Tuesday, January 30, 2007

I worked from home today. Not because I wanted to, but because I couldn't get to work. Oh, I left the house on time, and walked to the subway without a hitch. There was even a train there when I got to the platform. And I found a seat!

But about four stops later we held. And held. And held. and held. because there was smoke in some tunnel. They weren't sure which one. Or what is from. So we held some more, but were told we really would be moving soon. And that they'd be single tracking between Farragut North and Judiciary Square.

Soon. But first, they had to offload my train. So, everybody off and please wait for the next one. So the packed train cleared, and we waited. And waited. And waited. And then squeezed on to an already full train. And waited in a packed car. For about ten minutes. But we'd be moving soon, because they were single tracking through some smoky tunnels. But no one knew where the smoke was, or what exactly was causing it.

Strange. Just last week I was on a train taken out of service at Farragut North because of, wait for it, smoke in the tunnel. Strange.

Oh, we will be moving soon. But not on this train. Because we're off loading it. So, please exit the train, and board the next one. Which will be here soon.

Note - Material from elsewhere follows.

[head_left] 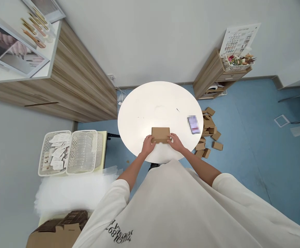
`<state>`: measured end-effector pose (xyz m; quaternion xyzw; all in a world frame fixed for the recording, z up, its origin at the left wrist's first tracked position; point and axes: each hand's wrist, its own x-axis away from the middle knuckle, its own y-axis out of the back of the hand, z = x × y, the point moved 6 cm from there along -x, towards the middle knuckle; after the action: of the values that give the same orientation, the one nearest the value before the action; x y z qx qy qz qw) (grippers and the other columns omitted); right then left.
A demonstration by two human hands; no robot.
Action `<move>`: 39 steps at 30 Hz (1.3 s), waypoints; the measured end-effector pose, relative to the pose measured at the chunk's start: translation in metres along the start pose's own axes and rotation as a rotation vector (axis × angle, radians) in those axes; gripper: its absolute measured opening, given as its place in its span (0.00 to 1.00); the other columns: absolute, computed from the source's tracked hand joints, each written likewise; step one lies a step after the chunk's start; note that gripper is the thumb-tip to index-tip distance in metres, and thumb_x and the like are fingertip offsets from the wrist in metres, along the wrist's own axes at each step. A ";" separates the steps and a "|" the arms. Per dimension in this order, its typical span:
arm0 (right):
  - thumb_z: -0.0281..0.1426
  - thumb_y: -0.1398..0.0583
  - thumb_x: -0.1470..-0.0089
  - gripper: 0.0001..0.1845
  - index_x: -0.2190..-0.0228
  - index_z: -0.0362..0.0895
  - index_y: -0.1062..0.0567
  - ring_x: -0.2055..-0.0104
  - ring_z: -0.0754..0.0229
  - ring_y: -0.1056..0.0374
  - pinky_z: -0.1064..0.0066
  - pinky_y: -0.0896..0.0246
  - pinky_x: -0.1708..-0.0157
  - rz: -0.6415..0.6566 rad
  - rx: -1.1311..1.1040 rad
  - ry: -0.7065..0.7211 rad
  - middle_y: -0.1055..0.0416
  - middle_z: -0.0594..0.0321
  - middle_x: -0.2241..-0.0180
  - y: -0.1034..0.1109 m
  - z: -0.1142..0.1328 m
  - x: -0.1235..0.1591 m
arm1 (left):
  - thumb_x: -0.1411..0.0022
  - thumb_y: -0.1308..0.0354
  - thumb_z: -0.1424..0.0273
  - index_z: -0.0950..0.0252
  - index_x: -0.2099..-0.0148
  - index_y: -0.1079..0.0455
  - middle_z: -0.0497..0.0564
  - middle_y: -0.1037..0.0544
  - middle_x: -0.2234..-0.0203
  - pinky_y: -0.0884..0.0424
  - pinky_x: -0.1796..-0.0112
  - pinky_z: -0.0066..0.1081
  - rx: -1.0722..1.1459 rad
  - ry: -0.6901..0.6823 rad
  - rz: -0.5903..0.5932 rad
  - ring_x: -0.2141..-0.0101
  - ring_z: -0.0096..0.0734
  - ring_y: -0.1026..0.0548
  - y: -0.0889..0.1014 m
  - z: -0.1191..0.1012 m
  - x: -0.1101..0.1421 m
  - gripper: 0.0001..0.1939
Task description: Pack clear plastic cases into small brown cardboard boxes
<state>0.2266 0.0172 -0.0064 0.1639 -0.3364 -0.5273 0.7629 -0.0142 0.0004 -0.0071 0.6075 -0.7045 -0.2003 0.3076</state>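
A small brown cardboard box (160, 133) with its lid down rests on the white round table (155, 100), close to the edge nearest me. My left hand (148, 144) grips its left front corner, fingers along the side and thumb at the front. At the opposite corner, my right hand (175, 142) holds the box in the same way. The box's underside and far wall are hidden.
A blurred purple item (193, 124) lies on the table's right side. Several cardboard boxes (209, 125) are piled on the floor at right. To my left are white baskets (84, 151) and a stack of clear plastic bags (69, 193). A wooden cabinet (88, 69) stands beyond.
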 end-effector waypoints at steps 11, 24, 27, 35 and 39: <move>0.36 0.44 0.39 0.26 0.40 0.50 0.31 0.36 0.47 0.40 0.52 0.46 0.38 0.038 0.152 -0.056 0.34 0.58 0.37 -0.010 0.001 0.008 | 0.40 0.44 0.71 0.56 0.37 0.38 0.57 0.32 0.39 0.47 0.37 0.52 -0.200 0.075 0.131 0.35 0.48 0.40 -0.010 -0.007 0.015 0.28; 0.34 0.44 0.43 0.29 0.40 0.50 0.34 0.42 0.47 0.37 0.51 0.47 0.40 -0.147 0.061 -0.002 0.30 0.56 0.44 0.035 0.039 -0.011 | 0.38 0.42 0.67 0.58 0.33 0.44 0.59 0.29 0.44 0.41 0.40 0.50 0.057 0.129 -0.068 0.42 0.48 0.31 0.029 -0.034 -0.016 0.32; 0.33 0.46 0.41 0.27 0.41 0.48 0.32 0.44 0.49 0.36 0.54 0.43 0.42 -0.167 0.006 -0.020 0.29 0.55 0.46 0.037 0.042 -0.023 | 0.34 0.45 0.68 0.61 0.35 0.40 0.61 0.29 0.44 0.34 0.44 0.43 0.154 0.165 -0.107 0.44 0.45 0.30 0.029 -0.028 -0.030 0.27; 0.28 0.47 0.43 0.25 0.44 0.43 0.29 0.50 0.52 0.32 0.57 0.37 0.44 -0.221 -0.058 -0.071 0.31 0.51 0.47 0.041 0.043 -0.048 | 0.34 0.46 0.70 0.62 0.43 0.30 0.59 0.27 0.50 0.33 0.46 0.43 0.101 0.224 -0.193 0.49 0.46 0.28 0.027 -0.018 -0.059 0.18; 0.28 0.46 0.45 0.25 0.45 0.45 0.29 0.52 0.52 0.32 0.56 0.36 0.44 -0.247 -0.054 -0.077 0.30 0.53 0.51 0.044 0.046 -0.050 | 0.35 0.45 0.70 0.61 0.46 0.27 0.58 0.29 0.56 0.32 0.46 0.45 0.038 0.201 -0.208 0.52 0.46 0.27 0.029 -0.020 -0.063 0.16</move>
<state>0.2145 0.0847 0.0366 0.1635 -0.3284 -0.6320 0.6827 -0.0178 0.0687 0.0145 0.6999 -0.6072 -0.1558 0.3423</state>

At that point, I dug through the crap at the bottom of my bag and found the 50 cents I needed to call the office. Explained the situation, and then asked what time it was. Hmmm. 10:10. I'd been trying to get into work for almost 2 hours at this point.

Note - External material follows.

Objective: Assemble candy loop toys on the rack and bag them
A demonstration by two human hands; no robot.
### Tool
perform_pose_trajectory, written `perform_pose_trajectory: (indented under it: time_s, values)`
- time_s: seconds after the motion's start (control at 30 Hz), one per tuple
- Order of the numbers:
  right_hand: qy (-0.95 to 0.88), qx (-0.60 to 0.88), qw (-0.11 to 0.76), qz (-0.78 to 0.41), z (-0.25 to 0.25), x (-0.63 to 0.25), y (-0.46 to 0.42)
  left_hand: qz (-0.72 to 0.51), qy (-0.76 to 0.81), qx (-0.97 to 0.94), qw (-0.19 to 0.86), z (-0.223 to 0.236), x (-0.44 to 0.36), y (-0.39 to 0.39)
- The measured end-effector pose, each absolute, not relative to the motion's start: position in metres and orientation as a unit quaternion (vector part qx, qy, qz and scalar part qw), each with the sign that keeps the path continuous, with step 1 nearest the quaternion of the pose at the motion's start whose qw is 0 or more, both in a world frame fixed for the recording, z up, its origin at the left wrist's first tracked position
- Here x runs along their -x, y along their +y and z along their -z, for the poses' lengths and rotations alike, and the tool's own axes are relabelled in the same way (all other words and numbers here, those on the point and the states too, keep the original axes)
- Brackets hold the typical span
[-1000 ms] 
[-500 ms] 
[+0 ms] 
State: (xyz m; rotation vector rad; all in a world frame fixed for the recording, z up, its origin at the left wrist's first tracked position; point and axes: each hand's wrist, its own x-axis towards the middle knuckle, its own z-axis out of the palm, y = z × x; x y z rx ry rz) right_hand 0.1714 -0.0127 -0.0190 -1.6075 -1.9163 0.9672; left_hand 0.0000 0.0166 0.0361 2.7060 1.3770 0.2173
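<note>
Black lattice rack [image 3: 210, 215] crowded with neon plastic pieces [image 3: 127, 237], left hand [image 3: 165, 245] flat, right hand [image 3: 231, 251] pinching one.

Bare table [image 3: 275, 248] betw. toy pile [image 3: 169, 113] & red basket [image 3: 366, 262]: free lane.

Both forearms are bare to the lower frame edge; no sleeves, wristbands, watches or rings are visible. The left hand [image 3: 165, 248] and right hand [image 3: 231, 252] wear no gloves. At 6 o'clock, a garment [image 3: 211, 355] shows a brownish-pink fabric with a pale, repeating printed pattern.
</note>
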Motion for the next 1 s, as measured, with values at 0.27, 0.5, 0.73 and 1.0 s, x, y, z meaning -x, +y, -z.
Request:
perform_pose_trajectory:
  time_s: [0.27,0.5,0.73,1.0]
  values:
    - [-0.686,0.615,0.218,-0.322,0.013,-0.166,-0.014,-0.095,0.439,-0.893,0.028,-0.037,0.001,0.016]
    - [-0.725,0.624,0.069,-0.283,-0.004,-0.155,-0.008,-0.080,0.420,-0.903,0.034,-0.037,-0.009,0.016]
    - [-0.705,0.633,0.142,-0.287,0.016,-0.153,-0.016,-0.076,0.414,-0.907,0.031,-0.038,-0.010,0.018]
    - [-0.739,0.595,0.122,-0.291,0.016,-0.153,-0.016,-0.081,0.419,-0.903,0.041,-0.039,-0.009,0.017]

I said I'd keep 'em posted, but might head home if things didn't improve. And then hung up quickly, as a train was entering the station. A packed one. But we squeezed on. And the doors stayed open for another 7 minutes.

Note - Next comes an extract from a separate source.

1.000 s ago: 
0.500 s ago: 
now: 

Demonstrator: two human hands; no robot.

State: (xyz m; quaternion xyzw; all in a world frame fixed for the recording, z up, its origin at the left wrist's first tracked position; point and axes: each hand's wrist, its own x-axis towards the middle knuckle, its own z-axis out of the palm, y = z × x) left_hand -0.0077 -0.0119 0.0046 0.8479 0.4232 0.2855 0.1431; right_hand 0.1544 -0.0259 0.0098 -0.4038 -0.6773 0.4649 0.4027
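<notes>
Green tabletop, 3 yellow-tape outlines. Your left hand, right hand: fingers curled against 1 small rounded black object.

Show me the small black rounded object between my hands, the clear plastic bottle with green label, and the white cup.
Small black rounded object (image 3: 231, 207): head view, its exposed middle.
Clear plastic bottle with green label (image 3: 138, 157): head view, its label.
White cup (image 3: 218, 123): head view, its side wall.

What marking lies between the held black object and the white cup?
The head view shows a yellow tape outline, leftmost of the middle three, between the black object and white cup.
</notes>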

Maybe longer. i don't know. Because I got out of that car, crossed the platform, and got on a train headed for home.

When I checked the metro website, there was no mention of this. One of the tv stations had a little blurb, but ended it with the line "metro says the problem was taken care of before 10am.


The only good thing to come out of the morning was that I read the entire paper before getting down to work. Sally Jenkins (daughter of Dan) wrote a wonderful column on Barbaro.
"In diagnosing the public's unreasoning love for Barbaro, maybe it comes down to the fact that he never lied to us. Human nature seems like a sorry, wastrel thing, compared to that horse. No doubt, we idealized him, but the fact is, we could have used a happy ending for Barbaro, given some of the Gilded Age characters who parade safely through public life into retirement. His survival seemed like one good thing, a balm for foreign wars, domestic deceit, and the bimbo cocktail party circuit, ruthless wealth-swappage, and cross-entouraging that we lately call American culture.

Barbaro was an honest, blameless competitor. Our ridiculously soft feeling for him was based at least partly on that fact. Unlike so many people in the sports pages, he was neither felonious, nor neurotic. He let us place burdens on him, whether a saddle, a bet, or a leg brace, and he carried them willingly, even jauntily."

You can read the whole thing here.

On the other hand, this was the stupidest thing I've read in months. Maybe years! From the wonderful Guardian newspaper's Media Monkey column in the media guardian section. (www.mediaguardian.co.uk)

"Under the weather
Ah, the perils of reporting on bad weather. The driver of a news van belonging to WDJT-TV in Milwaukee got his feet wet at the weekend when his truck fell through the ice on Big Muskeo Lake. And the story the WDJT-TV news crew were working on? The dangers of thin ice."


Blogger Mony said...

Seems like in these dangerous times it would make more sense to explain why the train stopped.